The conference, organized by Johannes Grenzfurthner & Günther Friesinger of Austrian art/game team monochrom (more on them back here), along with curator and Kokoromi member Heather Kelley, is centered on the interplay between “sex, technology, games, and culture”, and will include lectures, workshops, and the Prixxx Arse Elektronika 2012 Awards, “an unobjectionable award for sex machines, orgasmotrons and teledildonics”.

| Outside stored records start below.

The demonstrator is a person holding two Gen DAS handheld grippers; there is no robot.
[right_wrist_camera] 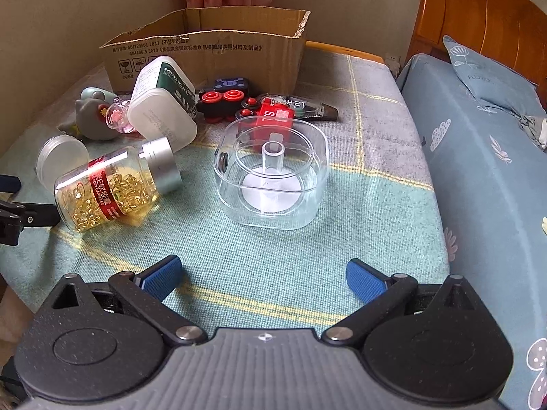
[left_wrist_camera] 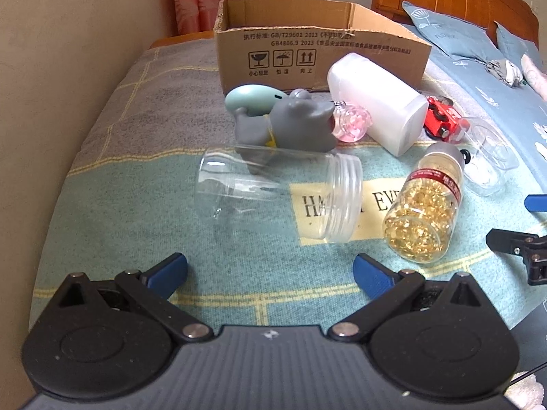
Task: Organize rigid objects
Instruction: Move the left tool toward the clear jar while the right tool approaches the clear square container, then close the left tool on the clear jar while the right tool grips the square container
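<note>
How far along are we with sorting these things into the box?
Nothing looks done: no item shows inside the brown cardboard box, though its floor is hidden. Nothing is in hand; the left tongs and right tongs are both open. Left on the blanket: the clear plastic jar, gold capsule bottle, grey animal toy, white rectangular container, and clear square tub.

Right gripper: cut off by the left wrist view's right edge, jaws unclear.
Toy train: beyond the left tongs, mostly hidden behind the white container.
Cardboard box: inside hidden from both views.
</note>
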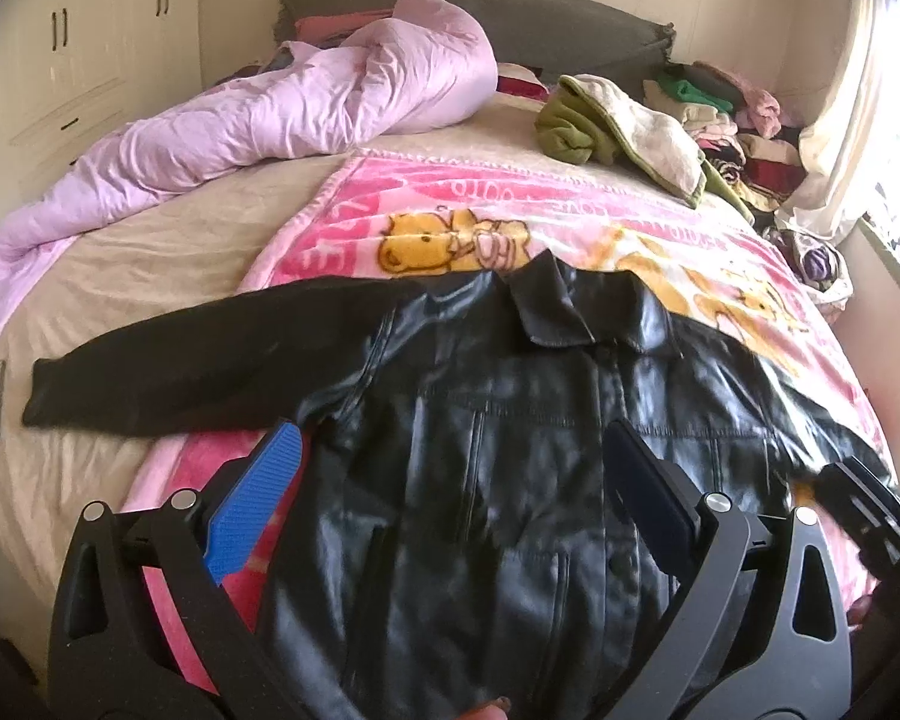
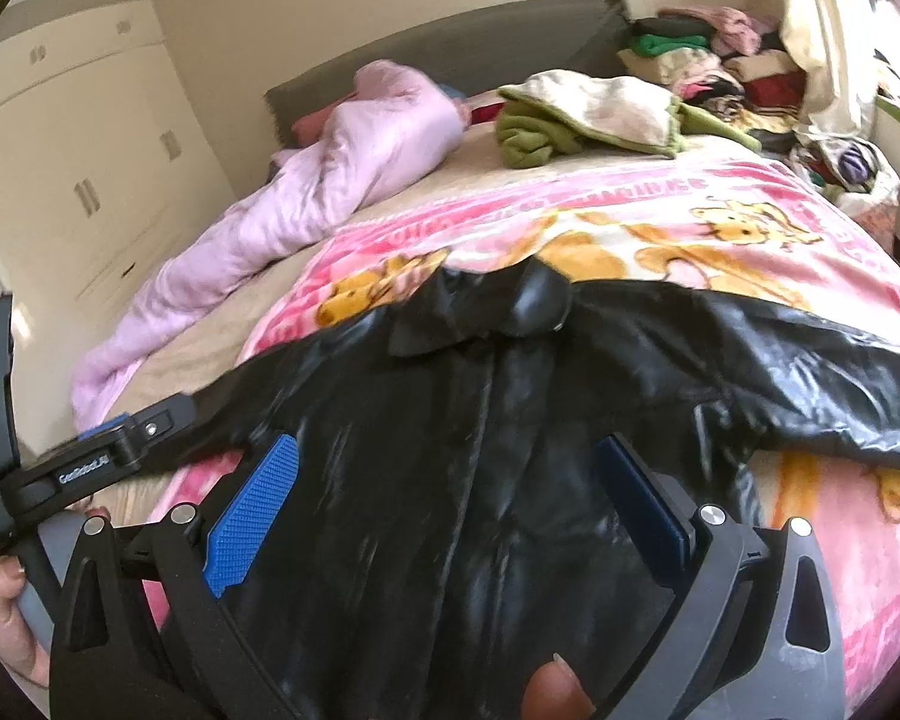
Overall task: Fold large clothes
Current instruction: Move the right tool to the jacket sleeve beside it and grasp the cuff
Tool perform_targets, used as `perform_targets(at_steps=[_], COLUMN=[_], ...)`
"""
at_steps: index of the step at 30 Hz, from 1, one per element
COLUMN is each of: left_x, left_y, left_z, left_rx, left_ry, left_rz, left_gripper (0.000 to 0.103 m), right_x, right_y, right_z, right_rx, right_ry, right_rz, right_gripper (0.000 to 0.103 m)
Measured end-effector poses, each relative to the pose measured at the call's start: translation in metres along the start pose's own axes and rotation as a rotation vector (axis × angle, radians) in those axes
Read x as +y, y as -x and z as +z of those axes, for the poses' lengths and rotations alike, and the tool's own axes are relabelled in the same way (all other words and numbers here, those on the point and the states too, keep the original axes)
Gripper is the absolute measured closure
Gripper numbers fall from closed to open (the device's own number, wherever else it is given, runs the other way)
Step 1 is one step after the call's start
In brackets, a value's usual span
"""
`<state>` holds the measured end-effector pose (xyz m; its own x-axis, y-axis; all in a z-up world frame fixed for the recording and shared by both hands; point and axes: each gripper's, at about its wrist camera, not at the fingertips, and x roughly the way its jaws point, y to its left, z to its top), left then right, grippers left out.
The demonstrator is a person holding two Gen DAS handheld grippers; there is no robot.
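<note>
Bedroom, bed (image 1: 150, 252) with pink cartoon-bear blanket (image 1: 450, 204). Item: black glossy leather jacket (image 1: 510, 450), lower centre of both views, spread front-up, collar away, both sleeves out; no fold made, all folding apparently left. Left gripper (image 1: 444, 498) and right gripper (image 2: 444, 504): fingers wide, empty, over the jacket. Left view alone shows the full left-frame sleeve; right view shows the left gripper lower left.

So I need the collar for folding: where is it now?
The collar lies at the jacket's far edge, centre of both views, on the pink blanket.
</note>
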<state>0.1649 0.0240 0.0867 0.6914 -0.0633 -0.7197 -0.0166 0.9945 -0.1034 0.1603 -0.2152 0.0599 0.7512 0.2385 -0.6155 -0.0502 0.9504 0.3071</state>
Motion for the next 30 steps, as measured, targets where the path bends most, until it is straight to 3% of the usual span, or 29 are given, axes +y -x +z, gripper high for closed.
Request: perform_targets(at_steps=[10,17,30], left_x=[-0.007,-0.035,-0.087], left_y=[-0.047,-0.075,-0.137], left_z=[0.031,0.043,0.046], left_rx=[0.040,0.061,0.129], left_ry=[-0.007,-0.057,-0.079], left_rz=[0.018,0.010,-0.076], left_gripper=[0.009,0.009,0.009], right_x=[-0.072,-0.131,-0.254], right_y=[-0.006,-0.001,0.015], right_z=[0.024,0.030,0.006], right_rx=[-0.052,-0.093,-0.151], right_ry=[-0.165,-0.283,-0.596], right_rz=[-0.113,-0.210,-0.421], right_gripper=[0.004,0.004,0.004])
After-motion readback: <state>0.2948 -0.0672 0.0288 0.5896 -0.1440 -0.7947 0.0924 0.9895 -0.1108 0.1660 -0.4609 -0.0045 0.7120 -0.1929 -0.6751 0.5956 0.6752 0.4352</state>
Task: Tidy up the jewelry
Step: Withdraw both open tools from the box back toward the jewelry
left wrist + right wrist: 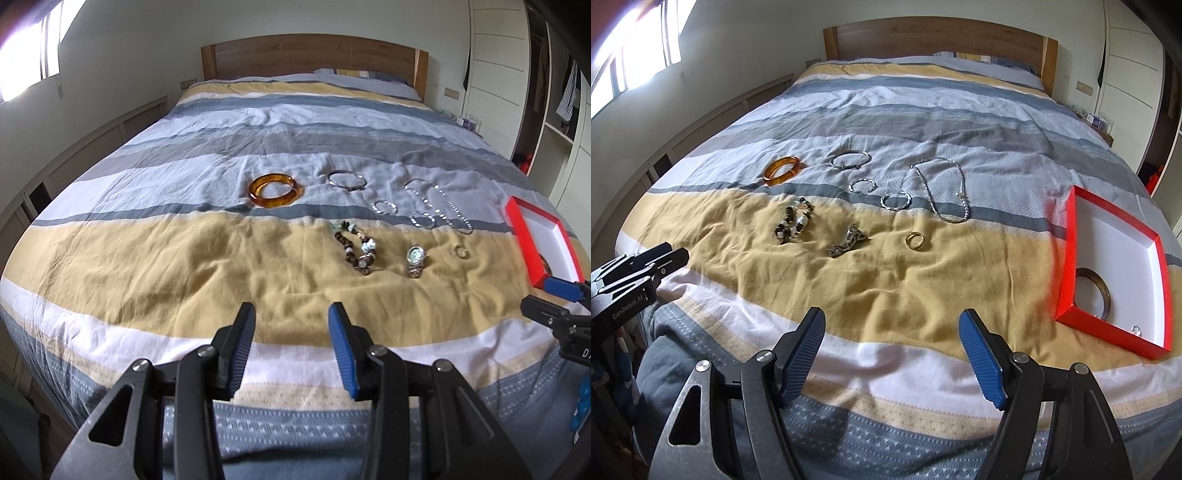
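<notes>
Dark bangle (1102, 295) sitting in red box (1071, 236) at right; eight pieces lying loose mid-bed (886, 295); left gripper (291, 347), right gripper (892, 354) hovering apart, empty.

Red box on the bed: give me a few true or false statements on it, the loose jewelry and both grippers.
1. The red cardboard box with white lining already holds a dark bangle. True.
2. The translucent amber bangle lies in the box. False: it lies on the striped bedspread.
3. The right gripper grips the gold ring. False: its jaws stand open and empty.
4. The left gripper is open and empty. True.
5. The silver chain necklace lies on the bedspread. True.
</notes>
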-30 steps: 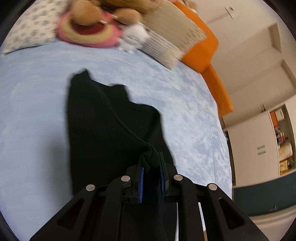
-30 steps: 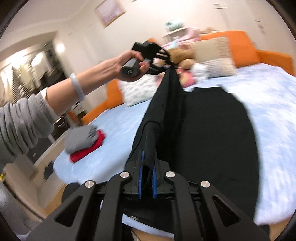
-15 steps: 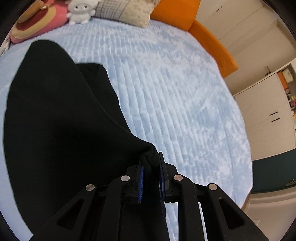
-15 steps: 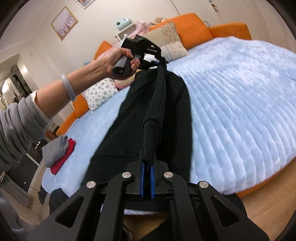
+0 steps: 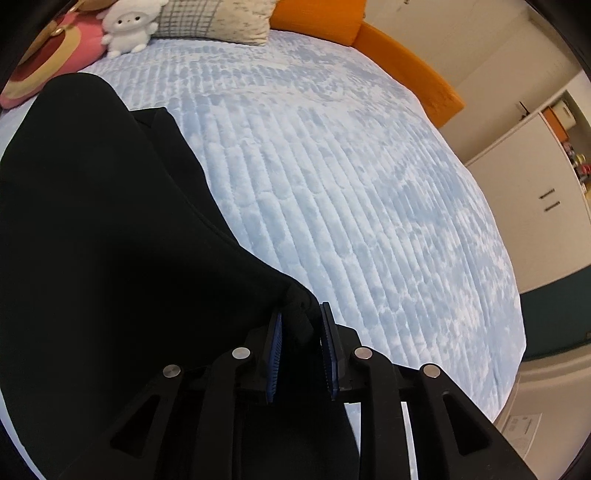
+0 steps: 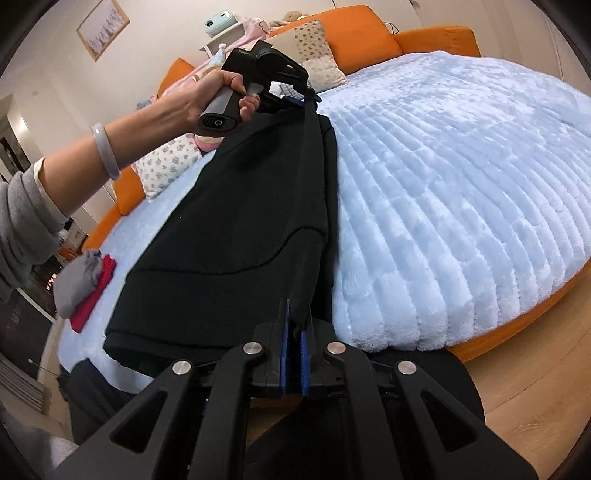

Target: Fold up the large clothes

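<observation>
Right wrist view showed the right tool clenched on the near end of a black garment's folded edge, while the left tool, in the person's left hand, pinched the far end, likely so the edge stayed taut and straight as it was laid over. The garment lay along the blue bed. Only this view showed grey and red folded clothes; the left wrist view alone showed the left tool gripping bunched cloth, with a white plush toy beyond.
</observation>
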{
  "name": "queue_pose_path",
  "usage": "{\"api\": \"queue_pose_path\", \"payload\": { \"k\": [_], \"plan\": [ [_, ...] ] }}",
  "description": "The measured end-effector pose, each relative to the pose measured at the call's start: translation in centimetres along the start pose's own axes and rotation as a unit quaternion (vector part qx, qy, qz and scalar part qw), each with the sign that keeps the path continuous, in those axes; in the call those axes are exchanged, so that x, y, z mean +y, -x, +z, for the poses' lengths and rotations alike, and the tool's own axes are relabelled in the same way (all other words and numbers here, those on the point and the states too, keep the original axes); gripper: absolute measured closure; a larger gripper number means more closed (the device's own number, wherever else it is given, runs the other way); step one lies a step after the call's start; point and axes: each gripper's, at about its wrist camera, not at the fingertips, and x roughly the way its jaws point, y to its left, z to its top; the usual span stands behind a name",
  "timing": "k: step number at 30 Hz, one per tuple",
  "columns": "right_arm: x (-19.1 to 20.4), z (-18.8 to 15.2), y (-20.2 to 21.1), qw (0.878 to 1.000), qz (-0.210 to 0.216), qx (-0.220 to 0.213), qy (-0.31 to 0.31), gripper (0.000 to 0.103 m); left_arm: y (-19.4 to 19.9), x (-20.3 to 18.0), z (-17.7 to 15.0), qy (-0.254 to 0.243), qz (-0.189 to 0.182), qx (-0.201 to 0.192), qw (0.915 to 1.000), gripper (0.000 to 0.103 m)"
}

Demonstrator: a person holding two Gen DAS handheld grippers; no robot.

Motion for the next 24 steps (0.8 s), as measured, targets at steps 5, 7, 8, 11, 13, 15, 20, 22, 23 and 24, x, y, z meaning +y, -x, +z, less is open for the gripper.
{"api": "queue_pose_path", "payload": {
  "k": [5, 7, 8, 11, 13, 15, 20, 22, 23, 24],
  "plan": [
    [0.5, 1.3, 1.3, 0.999, -0.036, -0.004, 0.021, 0.061, 2.0, -0.3, -0.8, -0.007, -0.081, 0.001, 0.9967, 0.052],
    [0.6, 2.2, 2.5, 0.997, -0.059, -0.026, 0.034, 0.04, 4.0, -0.4, -1.1, -0.019, -0.114, -0.007, 0.9933, 0.043],
    [0.6, 2.9, 3.2, 0.996, -0.064, -0.035, 0.041, 0.04, 5.2, -0.4, -1.2, -0.026, -0.124, -0.016, 0.9918, 0.039],
    [0.6, 5.9, 3.8, 0.995, -0.059, -0.054, 0.062, 0.04, 9.4, 1.2, -0.8, -0.028, -0.142, -0.056, 0.9878, 0.029],
    [1.0, 8.7, 3.2, 0.992, -0.058, -0.063, 0.091, 0.04, 11.9, 3.3, 0.0, -0.02, -0.126, -0.084, 0.9883, 0.029],
    [1.9, 12.2, 1.5, 0.987, -0.055, -0.073, 0.129, 0.04, 13.4, 5.5, 0.8, -0.014, -0.098, -0.103, 0.9897, 0.029],
    [3.8, 21.1, -5.3, 0.982, -0.013, -0.062, 0.176, 0.052, 14.1, 11.1, 3.3, -0.005, -0.001, -0.112, 0.9937, 0.028],
    [4.0, 24.5, -8.7, 0.986, 0.011, -0.043, 0.16, 0.057, 13.2, 12.5, 4.6, -0.026, 0.056, -0.114, 0.9915, 0.028],
    [4.1, 26.1, -10.5, 0.988, 0.023, -0.034, 0.148, 0.061, 12.9, 13.1, 5.1, -0.032, 0.073, -0.116, 0.99, 0.028],
    [4.0, 27.9, -12.8, 0.99, 0.039, -0.022, 0.133, 0.062, 12.6, 13.7, 5.5, -0.034, 0.087, -0.117, 0.9888, 0.028]
  ]
}}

Most notably, this year’s conference will see talks and game demonstrations from familiar faces including Heather Kelley — who created the “intuitive and stylish vibrator interface” OhMiBod Remote for iPhone with Kokoromi’s Damien Di Fede & Tiger Style’s Amanda Williams, as well as Molleindustria‘s Paolo Pedercini, Santa Ragione‘s Pietro Righi Riva (whose Awkward Sex Game is pictured at top, and who now has the amazing honor of owning AwkwardSex.com) and a whole boatload more who you can see here.

The full schedule and lineup is available at the Arse Elektronika website.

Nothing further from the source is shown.